Works like Soft Ice (1989–90, oil on canvas) mark Arnoldi’s jump headlong into painting at the end of the ’80s. Like the “Sticks II” works, Soft Ice seems to pulse with a current of energy. Arnoldi’s brushstrokes also seem to take on the thin, piecemeal nature of his sticks, an effect that in turn elucidates how apt a conduit the sticks truly were for paint. But Soft Ice, with its blurred quality, seems to find Arnoldi reveling in the use of pigment on canvas. Free from the straight lines and angles of the chainsaw and sticks, Arnoldi uses curvilinear forms for the first time during this period, creating works such as Deep Breath (1990, oil on canvas) and Miracle Spread (1992) that, like de Kooning’s late work, feature thick, gestural curves. Throughout the ’90s, Arnoldi spent time in Hawaii, creating richly hued works that push the curved forms of tropical flora and fauna into abstraction. Group Think (1996), a highlight of the exhibition, pivots into his “Organics” series and seems almost to zoom into the Hawaii pictures, enlarging their bulbous, colorful shapes and piling them on top of one another.

Since the turn of the century, Arnoldi has created nearly 15 series of work. Some, like “Ellipses” and “Windows,” have a similar zoomed-in look, with form and color stretching in large, sometimes layered, swaths across the canvas. The “Arcs” series, made towards the end of the 2010s, features half-ovals in rectangular fields. Arnoldi pulls and drags the paint, seeming to create distinct views of the same image. In Backbone (2007, acrylic on canvas), a dynamic curve of black paint on stark white seems to be examined at different angles, as if looking at a disorienting collage of photographs from the same shoot. In “Medals,” a simultaneous series, the artist harkens back to the ’60s, with an updated look at Minimalism and experimentation with materials. Various shapes in aluminum or copper are joined together to create sculptural wall-mounted pieces. The results, as with Untitled (2005), are vibrant works that seem at once deconstructed and like combinations of blocks.

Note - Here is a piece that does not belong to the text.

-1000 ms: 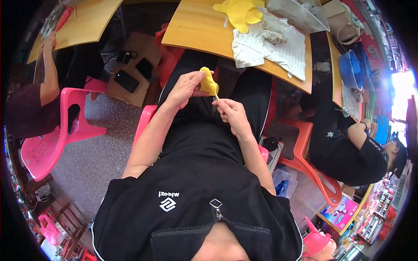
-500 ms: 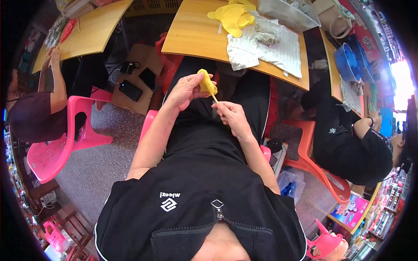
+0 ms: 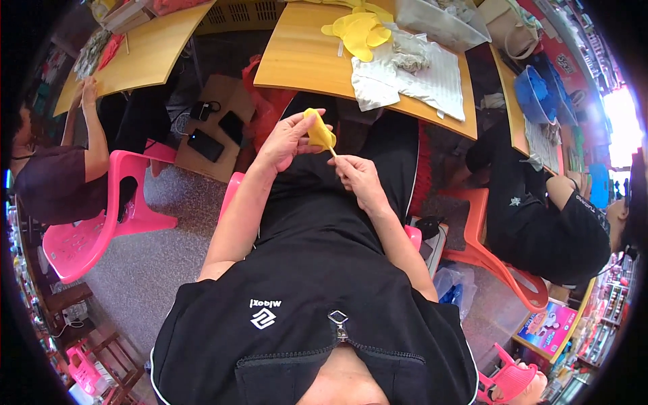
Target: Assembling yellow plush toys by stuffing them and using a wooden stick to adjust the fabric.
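Note:
Over my lap, my left hand [image 3: 290, 140] grips a small yellow fabric piece [image 3: 320, 131] between thumb and fingers. A thin wooden stick [image 3: 333, 152] runs into the lower end of that piece; how far it goes inside is hidden. The stick's other end is pinched by my right hand [image 3: 360, 178], just below and to the right. More yellow fabric pieces [image 3: 361, 34] lie in a loose pile on the table ahead, beside a white striped cloth [image 3: 432, 84] with a crumpled greyish cloth [image 3: 410, 54] on it.
The wooden table [image 3: 297, 57] edge is just beyond my hands. A clear plastic bin [image 3: 442, 23] stands at its back. Co-workers sit either side, on a pink chair [image 3: 111, 216] at left and an orange chair [image 3: 479, 236] at right. Blue baskets [image 3: 538, 94] stand on the right table.
The yellow piece has turned slightly and spread wider in my left hand, and less of the stick shows. Both hands stay in nearly the same place.

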Demonstrator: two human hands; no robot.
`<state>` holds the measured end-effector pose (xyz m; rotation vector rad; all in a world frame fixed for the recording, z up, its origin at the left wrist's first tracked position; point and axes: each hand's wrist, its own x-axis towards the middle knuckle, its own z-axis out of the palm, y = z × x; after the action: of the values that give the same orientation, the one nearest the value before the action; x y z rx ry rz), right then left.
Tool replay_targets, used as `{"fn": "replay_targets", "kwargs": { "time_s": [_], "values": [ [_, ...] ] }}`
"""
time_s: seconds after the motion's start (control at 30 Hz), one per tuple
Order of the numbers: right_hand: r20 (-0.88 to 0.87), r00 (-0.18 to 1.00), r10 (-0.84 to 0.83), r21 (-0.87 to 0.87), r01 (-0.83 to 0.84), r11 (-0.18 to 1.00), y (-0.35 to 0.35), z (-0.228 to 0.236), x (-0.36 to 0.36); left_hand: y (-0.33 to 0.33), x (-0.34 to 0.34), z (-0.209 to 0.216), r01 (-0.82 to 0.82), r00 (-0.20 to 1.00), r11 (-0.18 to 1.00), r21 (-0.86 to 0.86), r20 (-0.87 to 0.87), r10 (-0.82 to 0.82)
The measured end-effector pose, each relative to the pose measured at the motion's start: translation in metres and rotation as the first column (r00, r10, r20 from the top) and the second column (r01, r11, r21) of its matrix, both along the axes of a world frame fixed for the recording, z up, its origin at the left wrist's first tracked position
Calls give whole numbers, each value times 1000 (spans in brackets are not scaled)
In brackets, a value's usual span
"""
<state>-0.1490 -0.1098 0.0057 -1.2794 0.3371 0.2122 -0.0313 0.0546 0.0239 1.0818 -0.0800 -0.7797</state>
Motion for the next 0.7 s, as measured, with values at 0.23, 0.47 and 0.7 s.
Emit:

Throughout the 2010s, Arnoldi’s series took him in all different directions: he returned to chainsaw works, made paintings that recreate the hectic, linear patterns of “Sticks II,” and delved into entirely new series. Works from a 2013 painting series simply titled “Paintings” are densely packed with layers of straight, multicolored strokes, mimicking his sticks in paint. In a 2015 series, also under the moniker “Paintings,” geometric shapes in solid colors seem to pop out from the canvas. In Victory (2015, oil on linen), a standout of that series, thin, colored lines form a sort of support system for blocks of color, producing an illusionistic three-dimensional effect. In “String Theory,” a 2016 series, the artist returns to curvilinear forms. He paints continuous loops of color charged by the movement of his wrist, elbow, and shoulder. In these paintings, the whirling dervish-like energy of Arnoldi’s gestures jumps out at the viewer immediately. But as in works like, Slide Bite (2016, oil on linen) with its hot oranges and reds and cool blues, color is of paramount importance. As with all of Arnoldi’s works, his facility with color generates pieces that set a mood, having almost a mind-controlling effect. Struck by the intensity of his work, the viewer is often lulled into Arnoldi’s illusionary abstracts, not realizing how the artist’s control over line, shape, and color is controlling his or her point of view.